3801, et seq, (the "Business Trust Act"), and that this document constitutes the
governing instrument of the Trust. The Trustees are hereby authorized and
directed to execute and file a certificate of trust with the Secretary of State
of the State of Delaware in accordance with provisions of the Business Trust
Act. The Trust is hereby established by the Sponsor and the Trustees for the
purposes of (i) issuing preferred securities representing undivided beneficial
interests in the assets of the Trust (the "Preferred Securities") in exchange
for cash and investing the proceeds thereof in junior subordinated debentures of
the Sponsor, (ii) issuing and selling common securities representing an
undivided beneficial interest in the assets of the Trust (the "Common
Securities") to the Sponsor in exchange for cash and investing the proceeds
thereof in additional junior subordinated debentures of the Sponsor, and (iii)
engaging in such other activities as are necessary, convenient or incidental
thereto.

     3. The Sponsor and the Trustees will enter into an amended and restated
Declaration of Trust, satisfactory to each such party and substantially in the
form included as an exhibit to the 1933 Act Registration Statement referred to
below, to provide for the contemplated operation of the Trust created hereby and
the issuance of the Preferred Securities and Common Securities referred to
therein. Prior to the execution and delivery of such amended and restated
Declaration of Trust, the Trustees shall not have any duty or obligation
hereunder or with respect of the trust estate, except as otherwise required by
applicable law or as may be necessary to obtain prior to such execution and
delivery any licenses, consents or approvals required by applicable law or
otherwise.

     4. The Sponsor, as the sponsor of the Trust, is hereby authorized (i) to
prepare and file with the Securities and Exchange Commission (the "Commission")
and execute, in each case on behalf of the Trust, (a) a Registration Statement
on Form S-3 (the "1933 Act Registration Statement"), including any pre-effective
or post-effective amendments to such Registration Statement, relating to the
registration under the Securities Act of 1933, as amended, of the Preferred
Securities and certain other securities of the Sponsor and (b) if the Sponsor
shall deem it desirable, a Registration Statement on Form 8-A (the "1934 Act
Registration Statement")


   2




(including all pre-effective and post-effective amendments thereto) relating to
the registration of the Preferred Securities under Section 12 of the Securities
Exchange Act of 1934, as amended, (ii) if the Sponsor shall deem it desirable,
to prepare and file with the New York Stock Exchange or one or more national
securities exchange(s) (each, an "Exchange") or the National Association of
Securities Dealers, Inc. (the "NASD") and execute on behalf of the Trust a
listing application or applications and all other applications, statements,
certificates, agreements and other instruments as shall be necessary or
desirable to cause the Preferred Securities to be listed on any such Exchange or
the NASD's Nasdaq National Market ("Nasdaq"), (iii) to prepare and file and
execute on behalf of the Trust such applications, reports, surety bonds,
irrevocable consents, appointments of attorney for service of process and other
papers and documents as the Sponsor, on behalf of the Trust, may deem necessary
or desirable to register the Preferred Securities under the securities or "Blue
Sky" laws of such jurisdictions as the Sponsor, on behalf of the Trust, may deem
necessary or desirable, (iv) to negotiate the terms of and execute on behalf of
the Trust an underwriting agreement among the Trust, the Sponsor and any
underwriter(s), dealer(s) or agent(s ) relating to the Preferred Securities, as
the Sponsor, on behalf of the Trust, may deem necessary or desirable, and (v) to
execute and deliver on behalf of the Trust letters or documents to, or
instruments for filing with, a depository relating to the Preferred Securities.
In the event that any filing referred to in clauses (i)-(iii) above is required
by the rules and regulations of the Commission, any Exchange, Nasdaq, the NASD
or state securities or blue sky laws, to be executed on behalf of the Trust by a
Trustee, any natural person appointed pursuant to Section 6 hereof, in his or
her capacity as trustee of the Trust, and the Sponsor are hereby authorized to
join in any such filing and to execute on behalf of the Trust any and all of the
foregoing.

     5. This Declaration of Trust may be executed in one or more counterparts.
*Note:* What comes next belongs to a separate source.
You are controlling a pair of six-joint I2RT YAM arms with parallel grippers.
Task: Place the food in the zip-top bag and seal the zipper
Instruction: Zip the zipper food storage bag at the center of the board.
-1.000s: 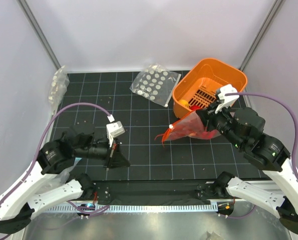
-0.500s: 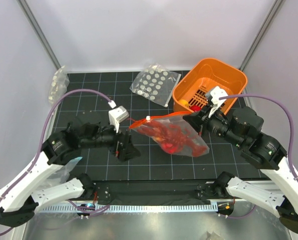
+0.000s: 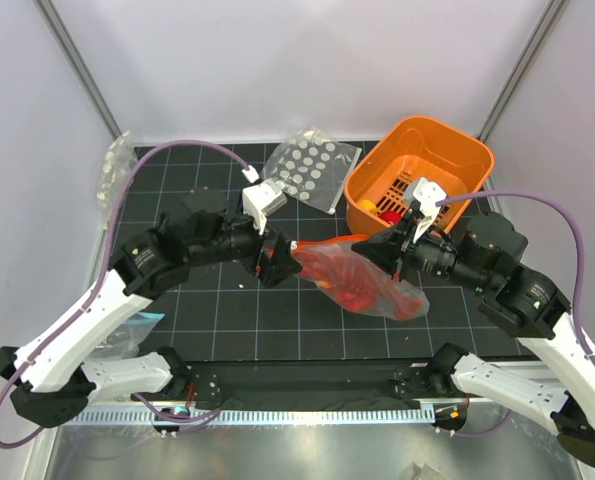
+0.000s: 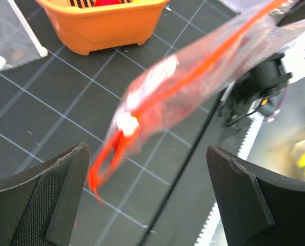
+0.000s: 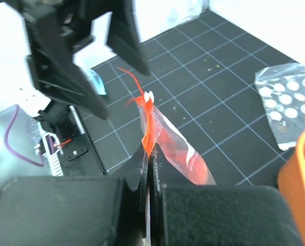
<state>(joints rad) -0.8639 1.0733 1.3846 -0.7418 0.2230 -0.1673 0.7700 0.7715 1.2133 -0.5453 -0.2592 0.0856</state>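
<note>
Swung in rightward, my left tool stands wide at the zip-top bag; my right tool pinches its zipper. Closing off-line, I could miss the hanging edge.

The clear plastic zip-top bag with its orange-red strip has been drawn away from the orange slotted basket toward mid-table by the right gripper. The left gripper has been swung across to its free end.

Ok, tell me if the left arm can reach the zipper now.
Probably yes: the open left end effector faces the zipper, nothing between, and the right end effector holds the zip-top bag up.
</note>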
     6. The number of Trustees shall initially shall be five (5) and thereafter
the number of Trustees shall be such number as shall be fixed from time to time
by a written instrument signed by the Sponsor which may increase or decrease the
number of Trustees; provided, however, that the number of Trustees shall in no
event be less than three (3); and provided, further that to the extent required
by the Business Trust Act, one Trustee shall either be a natural person who is a
resident of the State of Delaware or, if not a natural person, an entity which
has its principal place of business in the State of Delaware and meets other
requirements imposed by applicable law. Subject to the foregoing, the Sponsor is
entitled to appoint or remove without cause any Trustee at any time. The
Trustees may resign upon thirty days' prior notice to the Sponsor.

     7. The Trust may be dissolved and terminated before the issuance of the
Preferred Securities at the election of the Sponsor.

     8. This Declaration of Trust shall be governed by, and construed in
accordance with, the laws of the State of Delaware (without regard to conflict
of laws principles).


                                       2


   3


     IN WITNESS WHEREOF, the parties hereto have caused this Declaration of
Trust to be duly executed as of the day and year first above written.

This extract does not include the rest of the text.